**Task requirements**
The reply should hold only the lines below beginning at the one with "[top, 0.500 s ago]" and ending at the one with "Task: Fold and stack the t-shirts", copied exactly, with every picture left out.

Top of Listed records

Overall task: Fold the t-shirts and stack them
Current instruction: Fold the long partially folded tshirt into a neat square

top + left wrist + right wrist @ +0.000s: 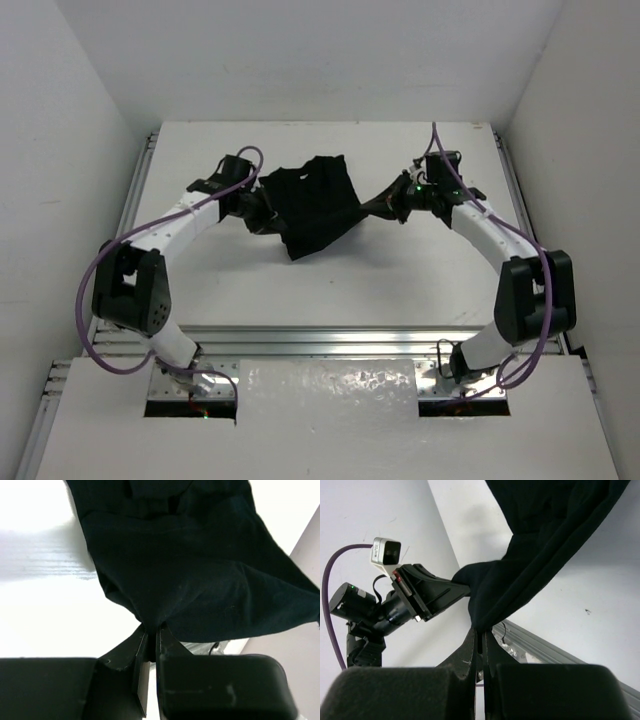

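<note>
The black t-shirt point(315, 205) hangs bunched above the middle of the white table point(330, 285), stretched between both grippers. My left gripper point(262, 205) is shut on its left edge; in the left wrist view the gripper point(151, 629) pinches a fold of the t-shirt point(190, 570), which fills the upper frame. My right gripper point(385, 205) is shut on the right edge; in the right wrist view its tips point(480, 631) clamp a corner of the t-shirt point(540, 535). The cloth's lower point droops toward the table. The neck label is hidden.
White walls enclose the table on the left, back and right. An aluminium rail point(320, 340) runs along the near edge, with a white sheet point(330, 392) in front of it. The left arm's wrist camera point(386, 552) shows in the right wrist view.
</note>
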Robot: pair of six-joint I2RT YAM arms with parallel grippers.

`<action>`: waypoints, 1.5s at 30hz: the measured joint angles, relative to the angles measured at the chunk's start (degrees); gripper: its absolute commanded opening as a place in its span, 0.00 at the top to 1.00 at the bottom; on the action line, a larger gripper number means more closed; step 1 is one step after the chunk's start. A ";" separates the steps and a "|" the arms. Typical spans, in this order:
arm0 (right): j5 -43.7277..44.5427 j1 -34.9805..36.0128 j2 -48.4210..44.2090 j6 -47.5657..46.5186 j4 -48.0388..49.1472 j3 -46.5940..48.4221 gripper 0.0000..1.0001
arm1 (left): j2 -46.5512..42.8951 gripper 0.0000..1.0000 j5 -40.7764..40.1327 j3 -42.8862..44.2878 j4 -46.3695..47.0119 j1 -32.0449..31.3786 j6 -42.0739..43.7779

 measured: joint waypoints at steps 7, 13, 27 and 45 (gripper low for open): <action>0.28 -0.07 5.35 0.11 -2.19 6.84 1.00 | 0.85 1.00 1.64 1.77 -0.81 0.42 0.02; 0.66 -0.11 12.15 -0.13 -4.48 16.74 1.00 | 2.99 1.00 3.78 3.98 -0.46 1.81 -0.15; -0.70 -0.37 34.38 -0.26 -10.05 46.88 1.00 | 16.11 1.00 8.13 18.14 -0.24 5.92 -0.46; -5.66 0.02 68.37 12.81 18.88 74.05 0.94 | 27.47 1.00 12.09 17.77 15.80 12.55 -10.75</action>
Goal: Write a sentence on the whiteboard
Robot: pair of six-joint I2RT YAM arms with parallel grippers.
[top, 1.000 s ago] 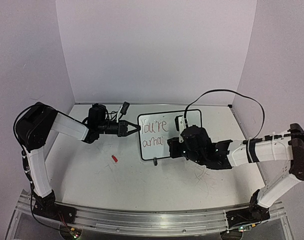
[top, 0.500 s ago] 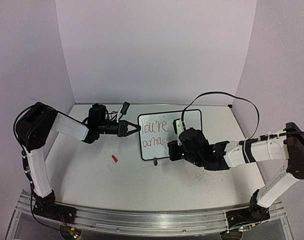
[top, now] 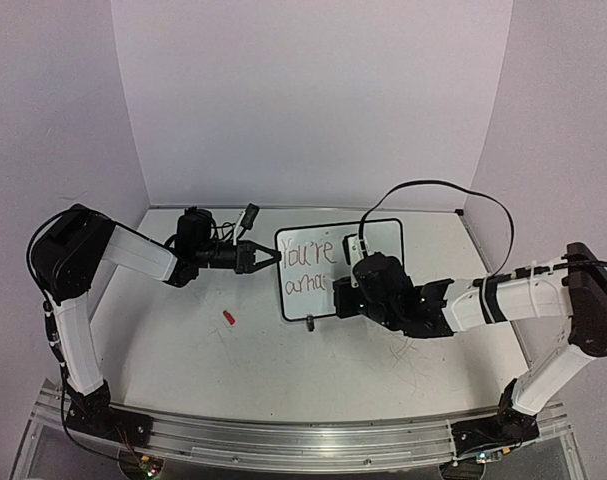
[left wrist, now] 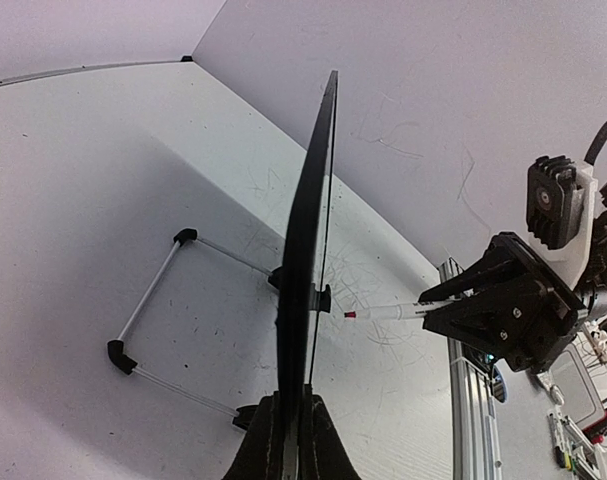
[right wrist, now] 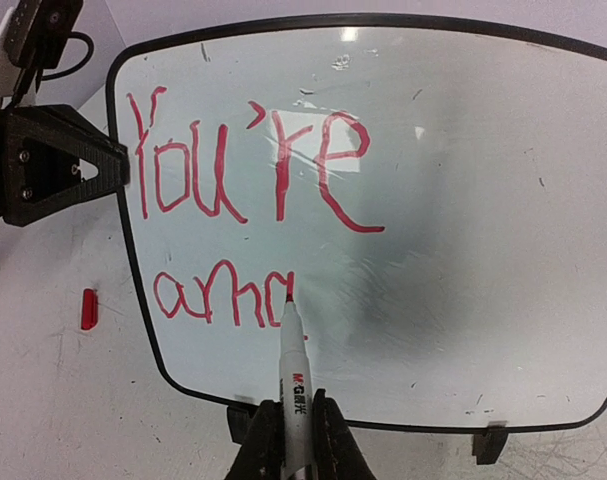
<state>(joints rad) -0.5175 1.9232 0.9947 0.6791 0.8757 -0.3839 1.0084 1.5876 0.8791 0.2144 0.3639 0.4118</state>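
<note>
So here's our setup. Plain white walls (top: 313, 100) box us in on three sides and fill the whole upper half of the top view. The worktop (top: 283, 360) underneath is greyish-white and covered in faint scribble scuffs, worst toward the lower right. A metal rail (top: 283, 435) runs along the bottom edge.

Counting stuff: we've got two arms, the left arm (top: 133, 250) coming in from the left of the frame and the right arm (top: 513, 300) from the right, with one black cable (top: 443, 185) looping above it. There's one whiteboard (top: 391, 238), standing up just right of centre in the top view on its wire stand (left wrist: 153, 310). Our left hand (left wrist: 288, 445) is clenched on the board's left edge, pinching the black frame. Our right hand (right wrist: 295, 445) is clamped around one marker (right wrist: 294, 370) at the bottom centre of the right wrist view, pointing up at the board.

The sentence (right wrist: 243, 170) is in red, two lines in the left half of the board: "You're" up top and "ama" below. The marker's red tip sits right on the last stroke of that second "a".

Smallest thing: one little red cap (top: 228, 317) lying on the worktop, left of the board and below our left hand, not touching either.
</note>
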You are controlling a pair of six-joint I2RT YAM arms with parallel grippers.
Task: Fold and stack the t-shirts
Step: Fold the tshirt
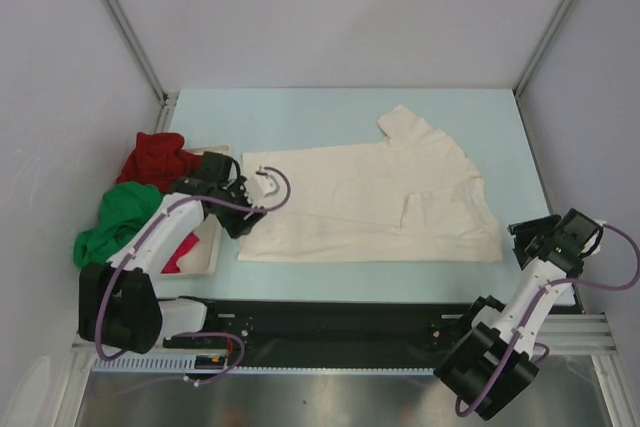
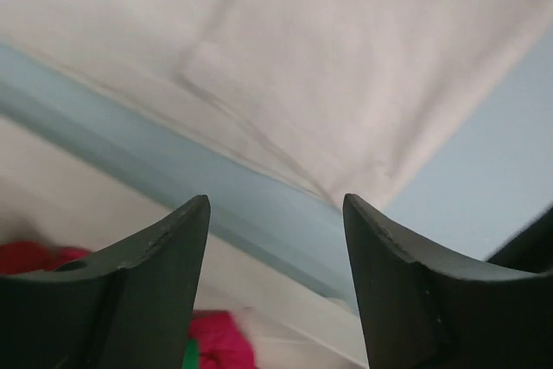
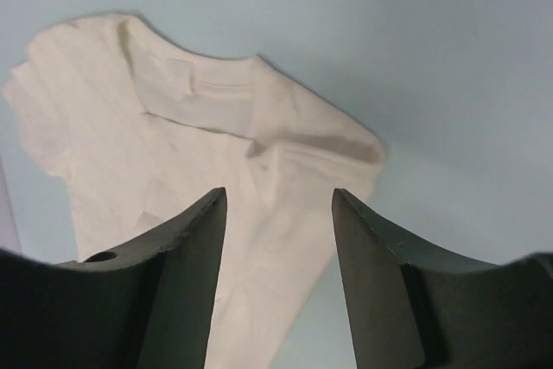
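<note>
A cream-white t-shirt lies spread flat across the middle of the table, partly folded at its right side. My left gripper hangs open and empty at the shirt's left edge; in the left wrist view the shirt lies just past the fingertips. My right gripper is open and empty just off the shirt's right edge; in the right wrist view the shirt's collar end lies beyond it. A dark red shirt and a green shirt lie crumpled at the left. A magenta shirt lies in the tray.
A flat white tray sits under the left arm at the table's left side; its rim shows in the left wrist view. Grey walls stand close on the left, right and back. A black rail runs along the near edge.
</note>
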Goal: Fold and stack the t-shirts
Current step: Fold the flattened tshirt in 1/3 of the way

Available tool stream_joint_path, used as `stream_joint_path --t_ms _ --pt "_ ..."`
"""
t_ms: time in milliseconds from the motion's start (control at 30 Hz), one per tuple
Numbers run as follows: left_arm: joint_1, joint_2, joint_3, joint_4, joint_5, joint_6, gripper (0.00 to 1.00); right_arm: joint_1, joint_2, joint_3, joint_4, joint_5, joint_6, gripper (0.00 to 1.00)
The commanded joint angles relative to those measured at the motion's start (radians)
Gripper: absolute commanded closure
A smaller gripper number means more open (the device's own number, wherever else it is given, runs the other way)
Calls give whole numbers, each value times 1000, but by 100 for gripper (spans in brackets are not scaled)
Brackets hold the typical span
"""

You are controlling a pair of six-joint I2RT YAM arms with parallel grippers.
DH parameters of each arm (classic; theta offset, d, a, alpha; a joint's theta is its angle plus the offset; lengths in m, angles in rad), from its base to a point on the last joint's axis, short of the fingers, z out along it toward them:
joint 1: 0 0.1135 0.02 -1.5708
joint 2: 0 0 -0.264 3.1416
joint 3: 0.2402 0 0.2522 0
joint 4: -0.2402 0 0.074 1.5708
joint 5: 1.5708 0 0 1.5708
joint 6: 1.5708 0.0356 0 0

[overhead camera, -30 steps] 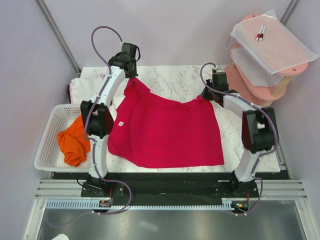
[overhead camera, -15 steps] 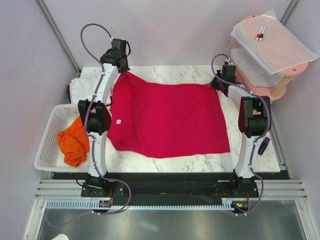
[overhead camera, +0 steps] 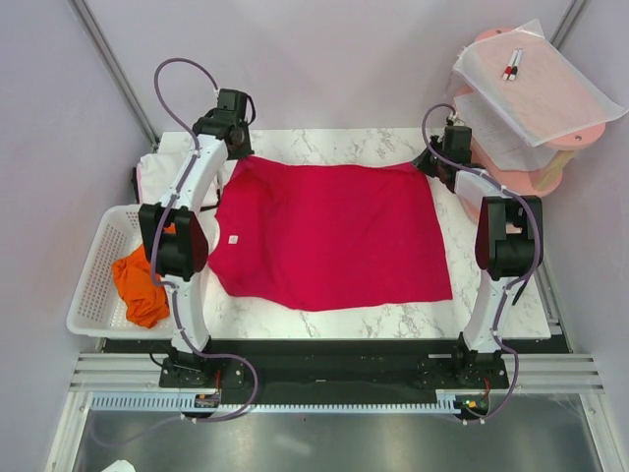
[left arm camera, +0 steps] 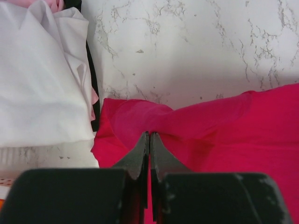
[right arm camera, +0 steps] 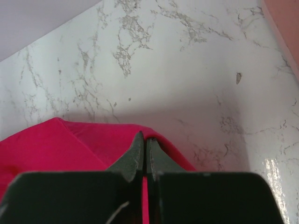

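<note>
- White mesh basket [overhead camera: 96,251] sits at the left edge of the marble table [overhead camera: 344,146].
- Pink tiered shelf [overhead camera: 516,177] stands far right.
- It carries translucent sheets [overhead camera: 550,93], with two pens [overhead camera: 512,65] on top.

Crimson-red t-shirt [overhead camera: 329,231]: spread nearly flat across the centre of the top view, upper edge straight, with a small white label near its left edge. White t-shirt [overhead camera: 157,175]: crumpled at upper left, just beside the red one's upper-left corner. Orange t-shirt [overhead camera: 138,283]: bunched in a heap at mid-left.
</note>
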Motion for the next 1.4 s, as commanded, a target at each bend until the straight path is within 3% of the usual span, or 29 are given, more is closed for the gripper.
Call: stream_joint_path --t_ms 0,400,967,1167,1267,1333,1367 --pt "-3 -169 -92 34 11 -37 98 -6 -83 4 -20 -47 11 100" --pt "-30 -268 -321 -22 8 -79 98 -4 -95 -25 -201 -35 -26 100" --pt "-47 -456 -464 -139 15 -102 98 -47 -89 -36 -243 -32 -38 100" --pt "-50 -421 -533 -194 8 -114 98 -47 -58 -33 -269 -36 -36 100" --pt "-53 -398 -563 -240 -58 -140 81 -49 -46 -25 -302 -30 -39 100" --pt "-53 -398 -562 -269 -104 -163 36 -49 -37 -20 -319 -26 -46 100" --pt "-53 -399 -553 -279 -138 -172 22 -49 -35 -20 -336 -21 -49 100"
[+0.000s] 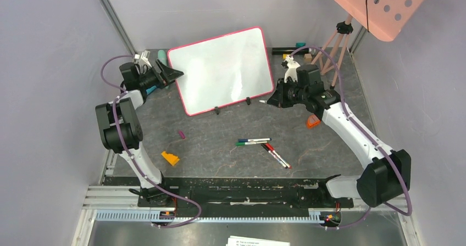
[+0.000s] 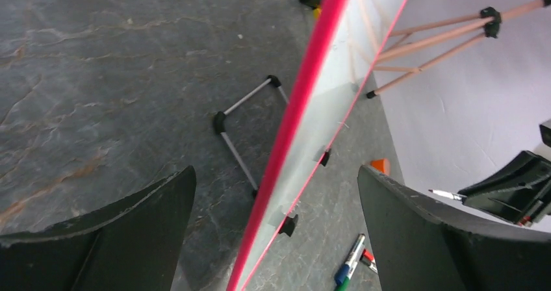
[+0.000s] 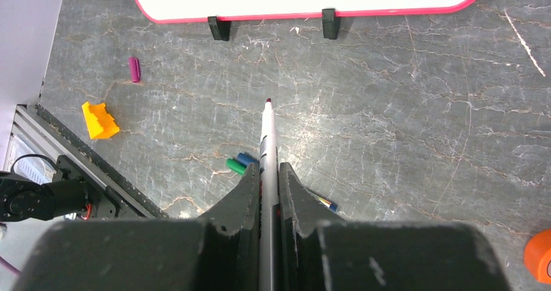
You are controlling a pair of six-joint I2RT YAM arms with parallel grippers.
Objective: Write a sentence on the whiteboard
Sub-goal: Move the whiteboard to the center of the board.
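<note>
- Right tool [image 3: 268, 174]: jaws closed tight on a slim white-barrelled marker with a dark red tip [image 3: 267, 135]. The cap is off and the tip points out past the fingers toward the board, so it is held as a pen ready to write.
- Left tool [image 2: 276, 174]: jaws spread fully and holding nothing. The board's side edge runs between the two fingers without touching either. My judgement is that it is placed to clamp and steady the board against the pen's pressure.
- Large white rectangular whiteboard with thin pink-red rim [image 1: 222, 70]: upper middle of the top view, propped at a tilt on two black clip feet [image 3: 219, 28] on the grey marbled desk [image 1: 220, 158]. Its face is blank in all three views, so writing has not begun.
- The marker tip is off the board, at the right of its lower edge in the top view.
- Loose capped markers [image 1: 254, 141] lie at the centre of the desk as spares, clear of both arms. A small purple cap [image 3: 134, 69] sits at the upper left of the right wrist view.
- Risk: an unclamped board could slide or tip under the first stroke.
</note>
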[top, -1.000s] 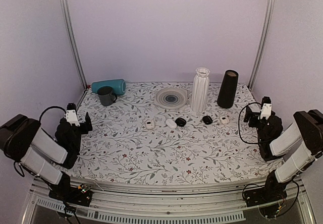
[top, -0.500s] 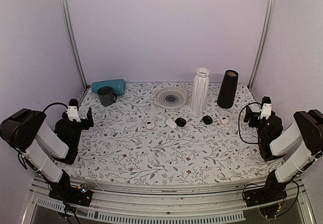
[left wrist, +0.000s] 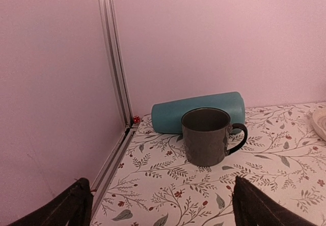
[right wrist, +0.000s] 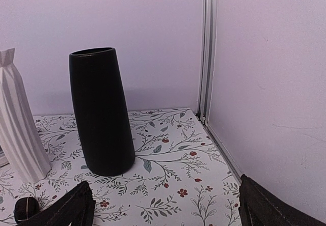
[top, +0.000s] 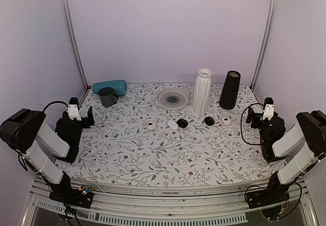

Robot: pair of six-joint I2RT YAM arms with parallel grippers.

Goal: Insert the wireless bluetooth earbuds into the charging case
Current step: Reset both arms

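Left fingers (left wrist: 71, 208) and right fingers (right wrist: 71, 205) were open, empty. The case-like white oval pod (top: 173, 125) could be grasped mistakenly.

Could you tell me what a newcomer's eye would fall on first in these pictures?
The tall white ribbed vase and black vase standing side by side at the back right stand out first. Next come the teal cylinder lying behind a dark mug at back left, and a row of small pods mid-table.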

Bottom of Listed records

**Output of the task**
[top, 0.500 s ago] 
[top, now] 
[left wrist, now] 
[right wrist, now] 
<state>(joints rad) -0.5175 1.9232 0.9947 0.6791 0.8757 -0.3839 1.0084 1.5876 0.8791 0.2144 0.3639 0.4118</state>
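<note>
So here's our setup. Plain white walls (top: 313, 100) box us in on three sides and fill the whole upper half of the top view. The worktop (top: 283, 360) underneath is greyish-white and covered in faint scribble scuffs, worst toward the lower right. A metal rail (top: 283, 435) runs along the bottom edge.

Counting stuff: we've got two arms, the left arm (top: 133, 250) coming in from the left of the frame and the right arm (top: 513, 300) from the right, with one black cable (top: 443, 185) looping above it. There's one whiteboard (top: 391, 238), standing up just right of centre in the top view on its wire stand (left wrist: 153, 310). Our left hand (left wrist: 288, 445) is clenched on the board's left edge, pinching the black frame. Our right hand (right wrist: 295, 445) is clamped around one marker (right wrist: 294, 370) at the bottom centre of the right wrist view, pointing up at the board.

The sentence (right wrist: 243, 170) is in red, two lines in the left half of the board: "You're" up top and "ama" below. The marker's red tip sits right on the last stroke of that second "a".

Smallest thing: one little red cap (top: 228, 317) lying on the worktop, left of the board and below our left hand, not touching either.
</note>
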You are controlling a pair of six-joint I2RT YAM arms with parallel grippers.
Task: Fold and stack the t-shirts

The exercise is fully answered.